WHAT IS EXPECTED:
Return every line of the records, exact and in full, until you have returned the line with "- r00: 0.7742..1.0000", and include none of the pictures.

DATA FOR THE TASK:
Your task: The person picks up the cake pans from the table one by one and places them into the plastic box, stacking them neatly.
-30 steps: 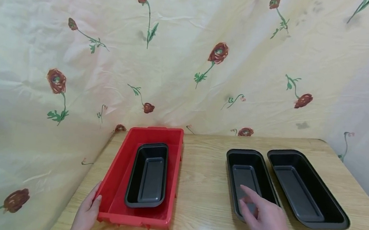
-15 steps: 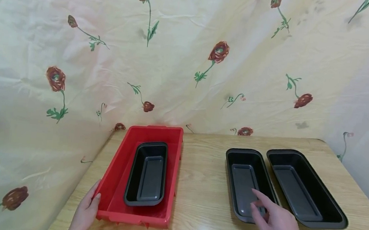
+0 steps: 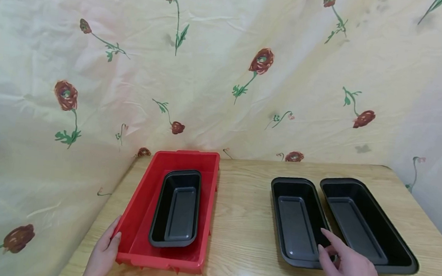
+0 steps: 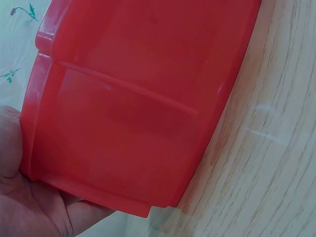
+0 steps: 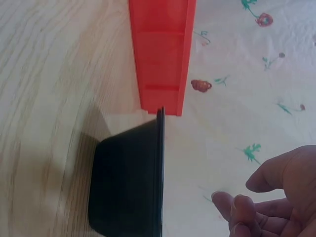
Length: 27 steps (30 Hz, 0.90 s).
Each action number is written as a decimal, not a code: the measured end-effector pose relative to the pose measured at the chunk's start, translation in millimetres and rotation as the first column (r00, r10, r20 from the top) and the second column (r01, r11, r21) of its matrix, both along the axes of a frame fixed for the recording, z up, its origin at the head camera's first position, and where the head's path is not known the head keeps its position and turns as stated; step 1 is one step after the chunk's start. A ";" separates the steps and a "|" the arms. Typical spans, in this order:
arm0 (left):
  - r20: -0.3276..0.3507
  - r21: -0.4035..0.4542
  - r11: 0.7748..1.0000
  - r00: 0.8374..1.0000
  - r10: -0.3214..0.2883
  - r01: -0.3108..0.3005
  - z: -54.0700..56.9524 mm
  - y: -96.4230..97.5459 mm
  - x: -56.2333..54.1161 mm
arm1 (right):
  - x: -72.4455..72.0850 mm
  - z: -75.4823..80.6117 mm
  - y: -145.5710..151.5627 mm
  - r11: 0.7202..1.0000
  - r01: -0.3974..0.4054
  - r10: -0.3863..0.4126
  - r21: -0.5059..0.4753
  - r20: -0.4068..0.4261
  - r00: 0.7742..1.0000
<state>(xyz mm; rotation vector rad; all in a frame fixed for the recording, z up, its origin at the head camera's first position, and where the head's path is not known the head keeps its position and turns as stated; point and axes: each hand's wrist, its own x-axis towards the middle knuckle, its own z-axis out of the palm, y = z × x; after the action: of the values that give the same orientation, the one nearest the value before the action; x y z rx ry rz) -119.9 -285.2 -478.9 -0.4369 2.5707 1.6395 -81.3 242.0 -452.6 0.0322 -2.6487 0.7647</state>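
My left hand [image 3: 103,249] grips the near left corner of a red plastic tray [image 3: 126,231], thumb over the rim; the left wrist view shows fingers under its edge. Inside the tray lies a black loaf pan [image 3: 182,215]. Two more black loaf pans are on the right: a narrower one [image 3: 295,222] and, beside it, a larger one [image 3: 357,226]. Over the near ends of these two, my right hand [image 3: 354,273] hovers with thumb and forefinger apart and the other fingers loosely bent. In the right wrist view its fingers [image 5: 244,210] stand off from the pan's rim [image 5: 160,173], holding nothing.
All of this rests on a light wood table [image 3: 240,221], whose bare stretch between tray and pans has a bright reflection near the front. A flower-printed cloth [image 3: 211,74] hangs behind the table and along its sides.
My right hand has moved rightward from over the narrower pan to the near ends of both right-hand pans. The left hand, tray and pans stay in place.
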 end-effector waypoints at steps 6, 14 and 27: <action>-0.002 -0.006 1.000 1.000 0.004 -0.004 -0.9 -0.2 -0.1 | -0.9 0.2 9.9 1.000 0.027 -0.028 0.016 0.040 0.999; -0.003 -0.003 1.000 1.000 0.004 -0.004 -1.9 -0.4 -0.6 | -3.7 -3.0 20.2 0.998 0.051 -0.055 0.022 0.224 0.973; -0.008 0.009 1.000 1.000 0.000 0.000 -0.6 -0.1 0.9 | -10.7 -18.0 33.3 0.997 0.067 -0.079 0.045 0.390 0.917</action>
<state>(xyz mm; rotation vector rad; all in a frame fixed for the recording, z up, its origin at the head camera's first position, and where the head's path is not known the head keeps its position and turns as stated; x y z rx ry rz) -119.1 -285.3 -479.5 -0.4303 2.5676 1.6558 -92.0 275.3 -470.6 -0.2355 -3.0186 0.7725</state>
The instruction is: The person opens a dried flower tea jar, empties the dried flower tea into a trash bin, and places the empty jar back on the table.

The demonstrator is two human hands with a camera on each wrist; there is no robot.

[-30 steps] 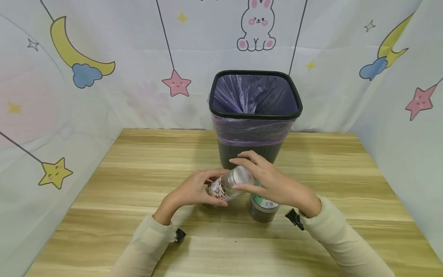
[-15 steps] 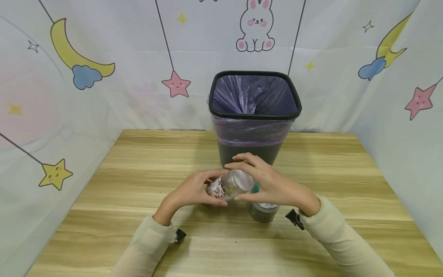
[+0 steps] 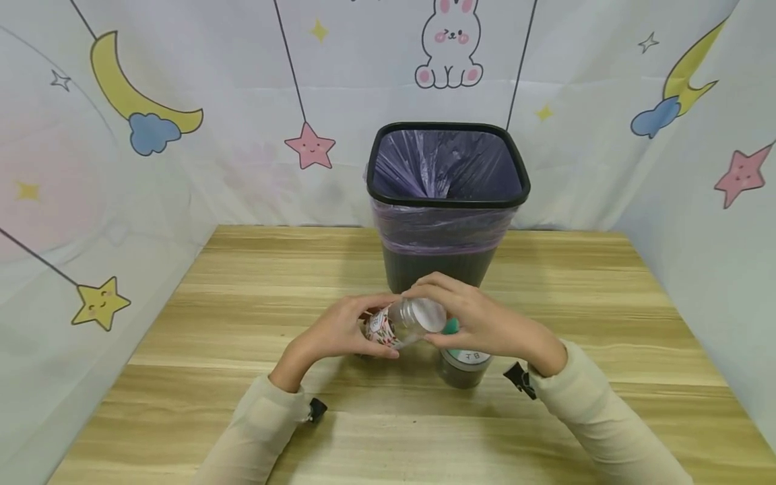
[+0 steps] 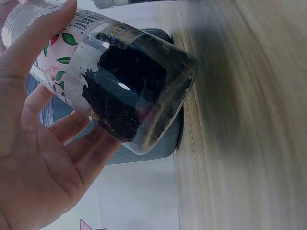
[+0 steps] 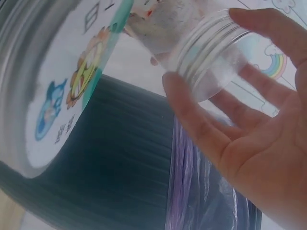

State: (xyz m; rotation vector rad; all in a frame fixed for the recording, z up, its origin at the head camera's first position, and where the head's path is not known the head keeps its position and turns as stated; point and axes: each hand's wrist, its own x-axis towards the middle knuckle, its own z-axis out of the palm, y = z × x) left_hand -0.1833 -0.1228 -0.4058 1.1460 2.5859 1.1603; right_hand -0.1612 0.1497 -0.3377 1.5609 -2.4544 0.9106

RESULT:
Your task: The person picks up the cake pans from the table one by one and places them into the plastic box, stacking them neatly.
-30 steps: 
-15 steps: 
+0 steps: 
+0 steps: 
+0 steps: 
Length: 27 steps (30 Hz, 0.90 s).
Each action number is written as a decimal, not a code: the measured end-effector pose relative to the pose measured at the chunk's start, translation in millimetres and rotation as the first column (r00, r10, r20 from the top) and the second column (r01, r11, r21) of its matrix, both along the axes of a frame fixed for the recording, z up, its origin at the head camera's first position, and where the head's path is not known the head keeps its position and turns as stated; step 1 is one step after the chunk's start. A ";" separates the steps and a "|" the arms. Typical spans, in this order:
arm0 (left):
  - r20: -0.3276..0.3507
  - r21: -0.4035..0.4542
  - r11: 0.7748..1.0000
  - r00: 0.8374..1.0000
  - r10: -0.3214..0.2883
  - r01: -0.3108..0.3005
  - z: -54.0700..56.9524 mm
  - y: -96.4230..97.5459 mm
  - x: -56.2333..54.1161 mm
arm1 (right):
  - x: -72.4455..72.0850 mm
  - z: -75.4823..80.6117 mm
  - y: -145.5710..151.5627 mm
  - r11: 0.7202..1.0000
  - r01: -0.3974..0.4054
  - r10: -0.3863..0.4126
  - r21: -0.5059..0.4753
  - r20: -0.4068..0.4261
  - r00: 0.7742..1.0000

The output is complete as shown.